Prawnik wraz z właścicielem firmy z Jeleniej Góry oszukał sąd, wystawiając kilkadziesiąt przeterminowanych weksli in blanco byłych współpracowników tej firmy – twierdzi jeleniogórska prokuratura. Zdaniem śledczych było to świadome oszustwo, bo długów w ogóle nie było. Tę bulwersującą sprawę w styczniu ubiegłego roku opisała „Rz".
Jeleniogórski sąd w 2010 r. wystawił kilkadziesiąt nakazów zapłaty na podstawie przeterminowanych weksli in blanco sprzed kilkunastu lat. Wypełnił je prezes firmy finansowej Tadeusz A. Jak pisała „Rz", zdaniem pracowników firmy – ajentów Tadeusza A. – roszczenia nigdy nie istniały. Weksle nabył w ramach roszczeń na mocy tzw. indosu były prawnik firmy – Robert B. Spółka Tadeusza A. rzekomo nie zapłaciła mu wynagrodzenia, weksle miały zaspokoić jego roszczenia. I to on złożył w sądzie wnioski o zapłatę. Sumy wypisane na wekslach były bardzo różne – od 1350 zł po 70 tys. zł wraz z wysokimi 19-procentowymi odsetkami liczonymi od dnia wystawienia, a więc od 2010 r.

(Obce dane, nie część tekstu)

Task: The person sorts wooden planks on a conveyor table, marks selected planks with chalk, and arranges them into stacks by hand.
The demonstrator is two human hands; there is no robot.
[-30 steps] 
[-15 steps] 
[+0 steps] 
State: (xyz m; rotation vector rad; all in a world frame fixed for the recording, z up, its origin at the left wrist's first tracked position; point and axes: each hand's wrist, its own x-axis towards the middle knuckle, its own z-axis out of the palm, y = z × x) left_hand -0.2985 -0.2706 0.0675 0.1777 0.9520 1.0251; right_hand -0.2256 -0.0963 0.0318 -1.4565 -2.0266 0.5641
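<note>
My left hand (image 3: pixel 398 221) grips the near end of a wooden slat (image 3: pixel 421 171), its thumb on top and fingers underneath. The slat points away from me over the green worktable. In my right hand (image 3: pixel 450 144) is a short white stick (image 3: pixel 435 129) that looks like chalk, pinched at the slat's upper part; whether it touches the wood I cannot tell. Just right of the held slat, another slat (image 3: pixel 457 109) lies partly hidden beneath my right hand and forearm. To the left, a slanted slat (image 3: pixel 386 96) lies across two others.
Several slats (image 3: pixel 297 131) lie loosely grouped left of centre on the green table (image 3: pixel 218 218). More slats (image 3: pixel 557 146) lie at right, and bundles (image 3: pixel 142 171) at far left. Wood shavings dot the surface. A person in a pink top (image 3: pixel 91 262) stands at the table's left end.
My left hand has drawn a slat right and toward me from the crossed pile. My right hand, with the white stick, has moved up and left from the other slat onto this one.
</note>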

Choć byli ajenci kwestionowali rzekome długi i odwoływali się od nakazów zapłaty, sędziowie w Jeleniej Górze w większości wydawali wyroki zatwierdzające zapłatę.
Sąd w Jeleniej Górze, do którego odwołali się byli pracownicy, nawet nie badał, czy dług faktycznie istniał i czy B. nabył go w złej wierze, tzn. wiedząc, że taki dług nie istnieje, a nawet nie chciał wezwać świadków. Sędziowie zadowalali się twierdzeniem Tadeusza A., że dług był, a dokumenty w tej sprawie po pięciu latach zostały zniszczone. Dziś prokuratura twierdzi, że sądy były wprowadzane w błąd.
Część pracowników przegrywała sprawy także w apelacji. Wśród przegranych z mec. B. w pierwszej instancji był m.in. Józef Karpiński.